Sénégal : Dakar muscle sa stratégie énergétique face à la flambée du pétrole
Au Sénégal, le gouvernement veut renforcer sa souveraineté énergétique pour limiter les effets de la hausse des cours mondiaux du pétrole. Lors du Conseil des ministres du 6 mai 2026, le Premier ministre Ousmane Sonko a présenté une série de mesures destinées à protéger l’économie nationale dans un contexte de fortes tensions géopolitiques au Moyen-Orient.
Selon les autorités, l’instabilité persistante dans cette région continue d’alimenter la volatilité des marchés pétroliers, avec un baril de Brent évoluant autour des 100 dollars. Une situation préoccupante pour le Sénégal, encore dépendant des importations d’hydrocarbures malgré le démarrage récent de sa production nationale.
Face à cette pression, Dakar mise sur l’accélération de l’exploitation de ses ressources pétrolières et gazières. Le gouvernement entend renforcer l’utilisation du gaz domestique, diversifier le mix énergétique et développer davantage les énergies renouvelables. Une politique de sobriété énergétique et un « bouclier énergétique » destiné à protéger les ménages vulnérables et les secteurs stratégiques figurent également parmi les priorités annoncées.

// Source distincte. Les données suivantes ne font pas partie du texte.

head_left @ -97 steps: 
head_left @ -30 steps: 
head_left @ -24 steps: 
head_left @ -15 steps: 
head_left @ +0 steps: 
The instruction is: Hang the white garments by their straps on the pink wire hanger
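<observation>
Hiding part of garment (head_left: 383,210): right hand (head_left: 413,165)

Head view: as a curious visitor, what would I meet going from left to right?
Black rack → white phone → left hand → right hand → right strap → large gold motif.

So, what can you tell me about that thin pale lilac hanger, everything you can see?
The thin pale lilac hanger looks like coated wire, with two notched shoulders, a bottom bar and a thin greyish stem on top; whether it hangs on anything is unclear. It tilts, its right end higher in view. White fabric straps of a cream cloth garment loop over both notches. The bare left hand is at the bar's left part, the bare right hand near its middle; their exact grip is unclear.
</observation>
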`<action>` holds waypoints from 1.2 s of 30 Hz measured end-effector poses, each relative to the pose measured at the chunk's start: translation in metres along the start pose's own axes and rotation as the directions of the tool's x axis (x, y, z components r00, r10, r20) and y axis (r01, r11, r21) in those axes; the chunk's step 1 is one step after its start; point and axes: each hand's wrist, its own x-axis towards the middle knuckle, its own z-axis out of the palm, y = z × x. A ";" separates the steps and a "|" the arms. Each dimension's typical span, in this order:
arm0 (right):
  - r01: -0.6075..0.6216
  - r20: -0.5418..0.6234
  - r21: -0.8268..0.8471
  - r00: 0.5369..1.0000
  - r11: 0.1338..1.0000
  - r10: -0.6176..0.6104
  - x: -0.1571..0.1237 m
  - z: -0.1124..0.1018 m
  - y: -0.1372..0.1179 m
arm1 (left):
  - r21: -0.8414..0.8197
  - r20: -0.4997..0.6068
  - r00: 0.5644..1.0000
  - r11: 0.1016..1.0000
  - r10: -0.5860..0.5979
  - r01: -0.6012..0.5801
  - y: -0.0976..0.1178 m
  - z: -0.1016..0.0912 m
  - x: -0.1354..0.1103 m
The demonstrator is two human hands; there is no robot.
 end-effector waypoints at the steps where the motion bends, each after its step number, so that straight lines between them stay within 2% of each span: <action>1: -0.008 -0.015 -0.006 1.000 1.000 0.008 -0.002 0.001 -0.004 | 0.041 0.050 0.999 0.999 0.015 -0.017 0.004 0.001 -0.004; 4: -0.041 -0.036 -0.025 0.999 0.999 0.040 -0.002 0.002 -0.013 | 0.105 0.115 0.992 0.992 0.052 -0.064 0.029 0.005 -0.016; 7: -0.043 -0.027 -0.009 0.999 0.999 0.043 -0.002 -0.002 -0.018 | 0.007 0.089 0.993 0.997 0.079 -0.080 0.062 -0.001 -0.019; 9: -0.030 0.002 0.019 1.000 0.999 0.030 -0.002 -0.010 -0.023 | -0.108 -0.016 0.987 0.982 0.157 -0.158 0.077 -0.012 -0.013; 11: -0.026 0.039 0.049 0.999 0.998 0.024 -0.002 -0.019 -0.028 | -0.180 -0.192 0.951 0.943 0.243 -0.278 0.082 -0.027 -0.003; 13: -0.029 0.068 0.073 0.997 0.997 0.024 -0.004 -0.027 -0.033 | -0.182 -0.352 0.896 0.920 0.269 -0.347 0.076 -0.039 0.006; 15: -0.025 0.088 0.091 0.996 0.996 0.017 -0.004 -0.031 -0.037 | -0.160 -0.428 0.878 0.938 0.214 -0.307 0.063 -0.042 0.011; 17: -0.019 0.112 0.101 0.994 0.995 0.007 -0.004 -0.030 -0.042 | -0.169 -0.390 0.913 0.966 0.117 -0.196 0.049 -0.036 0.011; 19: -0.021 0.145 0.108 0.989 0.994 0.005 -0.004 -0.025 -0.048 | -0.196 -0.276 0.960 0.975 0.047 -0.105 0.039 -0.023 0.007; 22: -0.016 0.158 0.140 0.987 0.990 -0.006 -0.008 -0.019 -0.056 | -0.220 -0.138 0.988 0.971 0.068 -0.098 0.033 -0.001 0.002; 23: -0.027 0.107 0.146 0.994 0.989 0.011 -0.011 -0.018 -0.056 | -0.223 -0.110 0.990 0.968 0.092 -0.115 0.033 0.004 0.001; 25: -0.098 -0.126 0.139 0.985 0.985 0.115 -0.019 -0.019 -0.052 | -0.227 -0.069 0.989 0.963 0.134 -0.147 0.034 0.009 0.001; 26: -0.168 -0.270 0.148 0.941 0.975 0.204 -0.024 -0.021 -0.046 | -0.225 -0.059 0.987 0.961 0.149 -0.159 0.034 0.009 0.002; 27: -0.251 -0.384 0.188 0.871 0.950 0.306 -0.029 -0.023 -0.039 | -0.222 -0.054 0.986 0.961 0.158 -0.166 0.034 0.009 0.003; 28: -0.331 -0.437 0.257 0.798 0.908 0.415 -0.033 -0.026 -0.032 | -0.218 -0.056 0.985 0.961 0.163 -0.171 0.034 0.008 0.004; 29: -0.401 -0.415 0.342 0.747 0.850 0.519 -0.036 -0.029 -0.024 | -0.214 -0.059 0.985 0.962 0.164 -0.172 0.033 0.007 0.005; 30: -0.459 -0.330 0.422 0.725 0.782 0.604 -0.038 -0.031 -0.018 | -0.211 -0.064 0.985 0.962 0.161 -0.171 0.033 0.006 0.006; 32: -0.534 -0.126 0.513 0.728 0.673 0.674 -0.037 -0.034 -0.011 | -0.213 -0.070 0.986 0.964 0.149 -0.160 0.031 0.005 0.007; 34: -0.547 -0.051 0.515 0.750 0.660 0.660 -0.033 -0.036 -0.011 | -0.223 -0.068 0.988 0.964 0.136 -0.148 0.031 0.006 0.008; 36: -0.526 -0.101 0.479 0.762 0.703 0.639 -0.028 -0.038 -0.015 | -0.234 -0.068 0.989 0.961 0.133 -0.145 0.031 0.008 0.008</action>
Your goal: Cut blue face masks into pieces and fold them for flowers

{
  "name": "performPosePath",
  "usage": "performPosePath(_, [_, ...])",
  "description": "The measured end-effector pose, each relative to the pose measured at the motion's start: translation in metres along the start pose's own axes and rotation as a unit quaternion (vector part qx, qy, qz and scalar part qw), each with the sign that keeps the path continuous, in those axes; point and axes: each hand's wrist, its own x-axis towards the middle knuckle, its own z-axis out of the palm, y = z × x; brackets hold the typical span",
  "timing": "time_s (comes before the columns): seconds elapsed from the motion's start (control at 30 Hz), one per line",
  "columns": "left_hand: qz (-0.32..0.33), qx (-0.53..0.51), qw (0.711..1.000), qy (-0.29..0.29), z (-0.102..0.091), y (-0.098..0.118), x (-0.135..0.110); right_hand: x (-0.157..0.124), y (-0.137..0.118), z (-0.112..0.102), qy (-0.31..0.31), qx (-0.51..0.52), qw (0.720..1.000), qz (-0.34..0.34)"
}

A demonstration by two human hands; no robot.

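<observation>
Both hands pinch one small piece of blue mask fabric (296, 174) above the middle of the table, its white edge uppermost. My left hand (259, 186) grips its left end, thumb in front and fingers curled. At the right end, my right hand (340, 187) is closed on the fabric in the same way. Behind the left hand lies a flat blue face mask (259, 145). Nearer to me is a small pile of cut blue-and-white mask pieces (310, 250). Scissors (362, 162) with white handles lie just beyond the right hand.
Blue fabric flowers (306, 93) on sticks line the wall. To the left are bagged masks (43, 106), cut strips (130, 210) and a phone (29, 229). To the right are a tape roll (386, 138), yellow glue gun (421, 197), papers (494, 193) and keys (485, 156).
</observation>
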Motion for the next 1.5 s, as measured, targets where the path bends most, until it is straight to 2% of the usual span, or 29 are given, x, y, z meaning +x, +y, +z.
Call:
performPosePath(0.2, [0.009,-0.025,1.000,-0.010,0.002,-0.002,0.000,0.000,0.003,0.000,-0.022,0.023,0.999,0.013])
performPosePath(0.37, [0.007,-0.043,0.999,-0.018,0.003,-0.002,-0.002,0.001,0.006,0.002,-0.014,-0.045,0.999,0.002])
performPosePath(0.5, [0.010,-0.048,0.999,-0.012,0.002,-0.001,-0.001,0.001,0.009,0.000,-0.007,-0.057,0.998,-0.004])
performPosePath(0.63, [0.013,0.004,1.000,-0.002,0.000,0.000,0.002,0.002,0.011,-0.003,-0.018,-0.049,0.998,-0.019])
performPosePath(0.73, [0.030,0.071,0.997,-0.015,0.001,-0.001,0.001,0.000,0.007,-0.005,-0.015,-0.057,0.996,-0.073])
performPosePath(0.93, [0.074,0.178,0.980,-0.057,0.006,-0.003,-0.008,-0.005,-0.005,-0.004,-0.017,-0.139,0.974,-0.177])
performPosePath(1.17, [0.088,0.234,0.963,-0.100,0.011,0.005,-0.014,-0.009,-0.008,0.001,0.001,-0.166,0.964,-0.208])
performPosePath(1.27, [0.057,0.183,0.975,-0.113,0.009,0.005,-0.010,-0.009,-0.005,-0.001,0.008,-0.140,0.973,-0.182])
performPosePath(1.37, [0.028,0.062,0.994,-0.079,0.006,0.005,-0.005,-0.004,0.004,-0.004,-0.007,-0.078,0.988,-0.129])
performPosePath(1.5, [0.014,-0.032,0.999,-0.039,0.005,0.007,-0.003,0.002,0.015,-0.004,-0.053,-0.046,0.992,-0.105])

Les autorités souhaitent aussi améliorer leur capacité d’anticipation des crises internationales en renforçant la veille géopolitique sur les marchés de l’énergie et en diversifiant les sources d’approvisionnement.
Cette stratégie s’appuie sur les premières retombées économiques des projets pétroliers et gaziers du pays. Le champ de Sangomar, exploité depuis 2024, a déjà généré des millions de barils de pétrole et d’importantes recettes d’exportation. Le projet gazier Grand Tortue Ahmeyim (GTA) contribue également à l’essor des exportations de gaz naturel liquéfié vers l’Europe et l’Asie.
À travers cette nouvelle doctrine énergétique, le gouvernement sénégalais ambitionne de transformer ses ressources naturelles en véritable levier de stabilité économique et de réduction de la dépendance extérieure.